***** Records shown

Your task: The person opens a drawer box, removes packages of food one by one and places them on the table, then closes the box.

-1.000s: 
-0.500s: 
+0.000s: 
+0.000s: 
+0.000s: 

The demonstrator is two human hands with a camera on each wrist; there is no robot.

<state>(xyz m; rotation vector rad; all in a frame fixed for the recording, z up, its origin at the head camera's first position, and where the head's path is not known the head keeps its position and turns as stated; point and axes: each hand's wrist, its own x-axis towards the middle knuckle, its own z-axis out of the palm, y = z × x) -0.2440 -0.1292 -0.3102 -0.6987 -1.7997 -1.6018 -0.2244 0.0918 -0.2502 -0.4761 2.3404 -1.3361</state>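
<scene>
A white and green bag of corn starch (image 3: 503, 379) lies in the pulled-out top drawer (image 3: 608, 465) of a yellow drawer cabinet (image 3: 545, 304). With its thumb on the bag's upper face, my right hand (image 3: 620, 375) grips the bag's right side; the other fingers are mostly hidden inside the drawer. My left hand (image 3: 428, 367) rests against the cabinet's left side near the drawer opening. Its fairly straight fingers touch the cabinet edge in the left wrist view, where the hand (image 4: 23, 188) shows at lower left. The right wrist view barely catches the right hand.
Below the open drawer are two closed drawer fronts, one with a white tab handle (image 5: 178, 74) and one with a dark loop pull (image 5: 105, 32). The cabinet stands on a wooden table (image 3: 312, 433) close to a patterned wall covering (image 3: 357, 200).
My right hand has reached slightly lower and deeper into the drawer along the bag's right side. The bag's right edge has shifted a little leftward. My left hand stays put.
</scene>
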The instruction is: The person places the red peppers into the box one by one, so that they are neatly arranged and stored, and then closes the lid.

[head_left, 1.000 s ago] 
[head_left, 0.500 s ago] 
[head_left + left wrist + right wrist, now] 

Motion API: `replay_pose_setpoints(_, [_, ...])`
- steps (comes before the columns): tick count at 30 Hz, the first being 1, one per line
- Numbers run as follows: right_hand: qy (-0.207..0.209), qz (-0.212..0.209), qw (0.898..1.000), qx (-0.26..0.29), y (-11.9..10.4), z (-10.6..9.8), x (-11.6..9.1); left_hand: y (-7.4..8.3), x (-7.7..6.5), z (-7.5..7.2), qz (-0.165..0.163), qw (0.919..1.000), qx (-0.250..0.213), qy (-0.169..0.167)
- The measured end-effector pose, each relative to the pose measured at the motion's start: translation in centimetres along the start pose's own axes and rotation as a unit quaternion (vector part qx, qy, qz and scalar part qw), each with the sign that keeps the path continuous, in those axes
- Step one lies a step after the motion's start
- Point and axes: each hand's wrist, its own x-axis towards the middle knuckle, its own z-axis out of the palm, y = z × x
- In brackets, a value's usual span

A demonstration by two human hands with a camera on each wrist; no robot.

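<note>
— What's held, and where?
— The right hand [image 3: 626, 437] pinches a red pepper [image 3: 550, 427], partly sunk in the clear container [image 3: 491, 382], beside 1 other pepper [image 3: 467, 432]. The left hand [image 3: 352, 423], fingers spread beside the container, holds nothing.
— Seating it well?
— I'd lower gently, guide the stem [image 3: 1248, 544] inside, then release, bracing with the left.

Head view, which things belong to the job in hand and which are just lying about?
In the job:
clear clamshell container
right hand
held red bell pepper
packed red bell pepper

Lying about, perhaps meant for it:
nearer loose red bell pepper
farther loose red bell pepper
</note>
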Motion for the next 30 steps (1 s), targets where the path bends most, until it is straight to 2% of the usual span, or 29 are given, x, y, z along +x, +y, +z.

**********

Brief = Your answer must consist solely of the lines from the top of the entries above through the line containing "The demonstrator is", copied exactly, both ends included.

Solution for this task =
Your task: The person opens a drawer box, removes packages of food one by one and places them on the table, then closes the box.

-1.000s: 
-0.500s: 
+0.000s: 
+0.000s: 
+0.000s: 

The demonstrator is two human hands with a camera on each wrist; there is no robot.

No additional output is expected for this exercise.